Methods: A retrospective cohort study was conducted using data from the central registry of Indira IVF Hospital Private Limited. In total, 2,633 patients who underwent day-6 blastocyst transfer cycles with HRT-FET were identified. The cycles were categorized based on the timing of the day-6 blastocysts transfer: P+6 vs. P+7 (initiation date: P+1). Propensity scores were calculated. The primary outcome measure was the LBR.

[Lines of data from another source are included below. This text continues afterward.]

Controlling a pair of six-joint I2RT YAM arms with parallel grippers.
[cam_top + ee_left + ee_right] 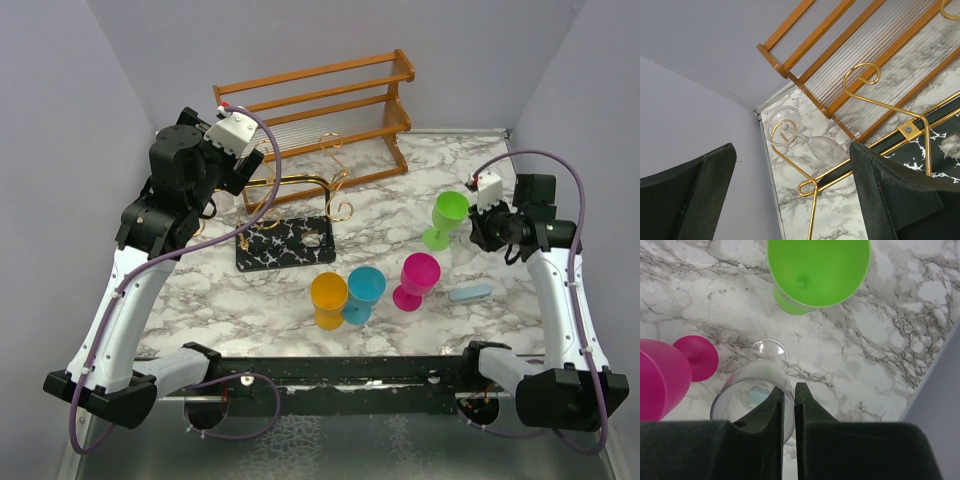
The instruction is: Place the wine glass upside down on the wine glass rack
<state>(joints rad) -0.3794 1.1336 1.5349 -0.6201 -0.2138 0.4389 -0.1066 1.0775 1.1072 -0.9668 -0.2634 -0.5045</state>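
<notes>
Reaching low, right claw point(789, 387) pinches wine glass point(745, 385) rim; raised left claw point(792, 150) gapes.

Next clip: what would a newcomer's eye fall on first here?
The bright colours mid-table: orange cup, blue cup, pink goblet, green goblet. Behind them the gold wine glass rack already carries a clear glass by the open left gripper, while the right gripper pinches a second clear glass at its rim.

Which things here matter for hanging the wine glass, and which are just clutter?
Job: wine glass in right gripper; gold wire rack; second glass already hung on it.
Lying about: wooden shelf; green cup; pink cup; blue cup; orange cup; small blue block.
</notes>
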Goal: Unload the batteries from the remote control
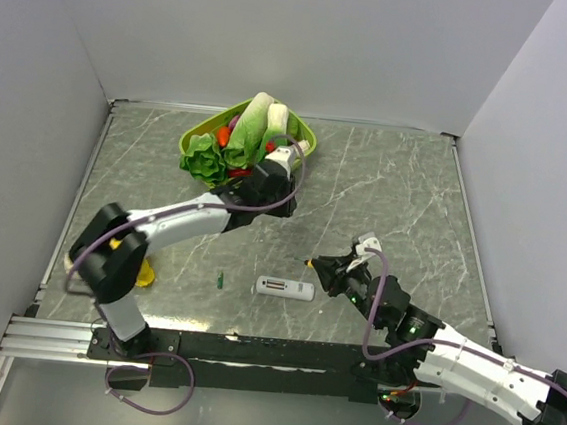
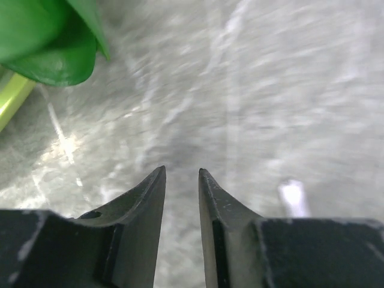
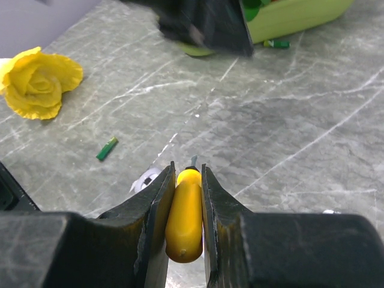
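Gripping yellow screwdriver (image 3: 184,222), right gripper (image 3: 187,169) near remote (image 1: 284,289); left gripper (image 2: 181,174) slightly parted, empty, beside basket (image 3: 300,17); battery (image 1: 219,280) loose on table (image 1: 415,205).

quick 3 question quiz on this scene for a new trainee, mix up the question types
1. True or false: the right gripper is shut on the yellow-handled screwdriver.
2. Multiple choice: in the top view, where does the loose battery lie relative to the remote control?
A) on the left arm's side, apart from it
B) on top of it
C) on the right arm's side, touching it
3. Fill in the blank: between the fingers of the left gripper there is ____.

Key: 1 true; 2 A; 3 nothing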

Results: Following propensity score matching, a total of 1,401 patients were included in the final analysis (P+6: n=1,212; P+7: n=189). The number of previous attempts was significantly higher in the P+6 group, whereas the rate of preimplantation genetic testing for aneuploidy was significantly higher in the P+7 group. The LBRs were 59.2% and 54.5% in the P+6 and P+7 groups, respectively (p=0.21). Multivariate regression analysis revealed that the number of previous in vitro fertilization attempts (odds ratio [OR], 3.246; 95% confidence interval [CI], 2.429 to 4.337; p<0.001), the number of blastocysts transferred (OR, 2.011; 95% CI, 1.461 to 2.768; p<0.01), and endometrial thickness on the day of progesterone initiation (OR, 1.143; 95% CI, 1.022 to 1.28; p=0.02) were independent predictors of live birth.
Conclusions: The LBRs were comparable in patients who underwent day-6 warmed blastocyst transfer on day 6 or 7 post-progesterone initiation in HRT-FET cycles.